Given that the cleaning product seems to be a water-based soap solution - the fancy chemical names are effectively just two sorts of water-based surfactants, monoethanolamine is a pH control agent that might smell a bit like ammonia but won't be toxic at the level present, and the other sodium compounds are also pH buffers - and there's no more than 5% by mass of any toxic compound in the undiluted cleaner, you are probably just being unneccesarily worried.

It doesn't look like this degreaser is actually anything that would be too evil. In fact it's probably biodegradable when it washes into the sewer in high enough dilution. Good thing MSDS sheets exist!

Also fun fact: dichloromethane is the least toxic of the whole series of chloromethanes! Chloroform, chloromethane, and carbon tetrachloride are all more toxic than dichloromethane!
 
https://en.wikipedia.org/wiki/Hydrotrope

https://en.wikipedia.org/wiki/Imidazole

just some links I found relevant

ethanol + sodium hydroxide (as stated in the above MSDS) (a buffer solution - meant to normalize/regulate pH- aka the concentration of H+ (free hydrogen ions)) (figure it out yourself but a certain amount of ethanol + sodium hydroxide added to a solution makes it have a less propensity to go up or down in pH (pH = log -[H+])

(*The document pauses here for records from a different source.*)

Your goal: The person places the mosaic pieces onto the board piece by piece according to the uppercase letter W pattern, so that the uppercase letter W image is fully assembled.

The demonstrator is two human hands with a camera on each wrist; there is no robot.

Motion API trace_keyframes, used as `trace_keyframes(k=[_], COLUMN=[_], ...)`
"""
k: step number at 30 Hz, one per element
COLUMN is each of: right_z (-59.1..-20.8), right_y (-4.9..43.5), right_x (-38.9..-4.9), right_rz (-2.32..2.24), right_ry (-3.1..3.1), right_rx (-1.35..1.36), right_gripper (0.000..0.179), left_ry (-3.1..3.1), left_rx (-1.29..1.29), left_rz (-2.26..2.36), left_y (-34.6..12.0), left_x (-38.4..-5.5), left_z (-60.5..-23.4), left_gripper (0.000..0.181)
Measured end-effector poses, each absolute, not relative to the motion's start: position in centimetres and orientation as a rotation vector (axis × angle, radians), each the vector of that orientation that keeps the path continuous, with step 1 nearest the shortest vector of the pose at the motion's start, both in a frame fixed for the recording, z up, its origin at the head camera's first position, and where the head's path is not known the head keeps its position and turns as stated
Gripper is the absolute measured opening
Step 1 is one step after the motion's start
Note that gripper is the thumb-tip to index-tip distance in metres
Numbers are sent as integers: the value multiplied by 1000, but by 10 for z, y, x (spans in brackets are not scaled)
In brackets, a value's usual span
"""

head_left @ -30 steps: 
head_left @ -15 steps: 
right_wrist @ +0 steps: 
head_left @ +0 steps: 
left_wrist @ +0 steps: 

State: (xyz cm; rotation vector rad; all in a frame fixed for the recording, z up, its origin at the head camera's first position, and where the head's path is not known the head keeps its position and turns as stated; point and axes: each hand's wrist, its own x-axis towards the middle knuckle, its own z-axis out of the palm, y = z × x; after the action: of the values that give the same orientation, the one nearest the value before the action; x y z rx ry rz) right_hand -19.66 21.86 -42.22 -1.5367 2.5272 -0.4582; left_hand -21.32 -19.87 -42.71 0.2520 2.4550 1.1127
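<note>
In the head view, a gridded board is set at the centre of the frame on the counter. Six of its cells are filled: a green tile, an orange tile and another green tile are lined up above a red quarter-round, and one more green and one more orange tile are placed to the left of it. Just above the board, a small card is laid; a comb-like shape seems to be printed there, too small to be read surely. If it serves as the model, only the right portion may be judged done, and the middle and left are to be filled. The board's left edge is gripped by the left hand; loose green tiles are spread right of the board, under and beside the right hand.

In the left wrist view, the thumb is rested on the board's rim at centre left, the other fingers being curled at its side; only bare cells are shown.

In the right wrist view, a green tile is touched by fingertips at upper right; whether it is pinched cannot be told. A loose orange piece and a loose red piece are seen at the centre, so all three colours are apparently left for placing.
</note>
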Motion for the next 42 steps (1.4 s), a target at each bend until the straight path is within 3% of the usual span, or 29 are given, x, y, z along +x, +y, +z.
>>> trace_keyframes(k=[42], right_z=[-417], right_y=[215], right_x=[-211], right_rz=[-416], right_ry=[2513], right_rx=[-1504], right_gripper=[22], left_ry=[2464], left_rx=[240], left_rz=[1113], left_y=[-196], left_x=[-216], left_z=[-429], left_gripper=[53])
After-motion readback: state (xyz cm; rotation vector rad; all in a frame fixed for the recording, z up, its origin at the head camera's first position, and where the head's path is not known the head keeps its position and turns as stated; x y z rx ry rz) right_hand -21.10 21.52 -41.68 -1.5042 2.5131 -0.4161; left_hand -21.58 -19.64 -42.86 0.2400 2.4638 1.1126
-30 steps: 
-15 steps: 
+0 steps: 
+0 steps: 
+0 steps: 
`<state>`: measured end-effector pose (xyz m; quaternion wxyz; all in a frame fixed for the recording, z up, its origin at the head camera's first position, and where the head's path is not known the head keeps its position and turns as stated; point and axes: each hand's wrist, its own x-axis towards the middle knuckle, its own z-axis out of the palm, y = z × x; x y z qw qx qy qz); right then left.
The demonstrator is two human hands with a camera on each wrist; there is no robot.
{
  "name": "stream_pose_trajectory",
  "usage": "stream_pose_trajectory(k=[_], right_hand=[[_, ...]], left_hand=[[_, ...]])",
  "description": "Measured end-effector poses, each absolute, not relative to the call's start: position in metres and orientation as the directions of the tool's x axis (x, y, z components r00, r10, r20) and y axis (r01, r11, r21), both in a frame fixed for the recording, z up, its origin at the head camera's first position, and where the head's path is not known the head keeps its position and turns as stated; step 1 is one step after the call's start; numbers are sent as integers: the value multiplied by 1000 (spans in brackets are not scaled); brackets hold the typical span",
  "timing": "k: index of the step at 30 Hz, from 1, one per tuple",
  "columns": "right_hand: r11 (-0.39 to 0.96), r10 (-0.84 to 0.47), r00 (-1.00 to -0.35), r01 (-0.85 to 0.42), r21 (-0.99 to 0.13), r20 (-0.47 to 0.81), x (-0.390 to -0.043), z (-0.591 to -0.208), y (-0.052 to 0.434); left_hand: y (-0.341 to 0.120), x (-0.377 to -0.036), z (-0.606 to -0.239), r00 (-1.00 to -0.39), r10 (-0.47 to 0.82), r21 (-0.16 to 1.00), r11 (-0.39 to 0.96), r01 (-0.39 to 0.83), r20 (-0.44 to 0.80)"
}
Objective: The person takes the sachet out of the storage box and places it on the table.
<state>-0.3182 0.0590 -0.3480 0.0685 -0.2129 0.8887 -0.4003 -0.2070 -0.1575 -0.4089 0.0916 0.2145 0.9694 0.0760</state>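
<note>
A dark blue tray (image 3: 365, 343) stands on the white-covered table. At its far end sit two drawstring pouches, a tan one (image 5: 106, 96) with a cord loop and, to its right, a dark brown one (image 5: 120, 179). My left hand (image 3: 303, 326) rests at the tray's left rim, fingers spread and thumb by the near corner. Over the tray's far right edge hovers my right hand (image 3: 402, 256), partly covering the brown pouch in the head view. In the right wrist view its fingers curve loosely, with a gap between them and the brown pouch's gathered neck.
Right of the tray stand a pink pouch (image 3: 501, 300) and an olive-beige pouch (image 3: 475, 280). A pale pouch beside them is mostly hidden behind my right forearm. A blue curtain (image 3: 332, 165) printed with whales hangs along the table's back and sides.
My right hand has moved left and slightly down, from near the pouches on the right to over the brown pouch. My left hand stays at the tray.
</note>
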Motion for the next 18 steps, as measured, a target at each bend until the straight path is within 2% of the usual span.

[*] = the concentration i.e. grams/mol
 
There is no imidazole in the degreaser; that paste above was atrociously formatted. The compound that it's supposed to be is (by looking up the CAS number) : "Acetic acid, 2-chloro-, sodium salt (1:1), reaction products with 4,5-dihydro-2-undecyl-1H-imidazole-1-ethanol and sodium hydroxide" ... the major compound would be sodium 2-(2-(2-undecyl-4,5-dihydro-1H-imidazol-1-yl)ethoxy)acetate.
821be8610a.png


Either way it shouldn't be volatile. It looks like a surfactant of some sort to me!
 
Okay =]. Pardon me, sekio, I just saw that as some separate component. Thanks for clearing that up :p Will definitely keep looking into *exactly* what this is. Thats what this site is all about, innit ^.^ haha. Excuse me I am.. erm.. allegedly intoxicated ^.^ haha against the rules... i dont care :p hope I see some more information I could glean some knowledge from
 
It's alright, the botched PDF paste is really to blame.

The strange imidazole (the structure above) appears to be some sort of surfactant (SURFace ACTive AgeNT) or detergent/soap to my eyes. You've got the polar head group (the carboxylic acid, ether, imidazole part) and then a nonpolar tail (the long alkyl chain). All the ingredients needed to form micelles or thick soapy suds, which act to break up grease and transport it away from the surface being cleaned.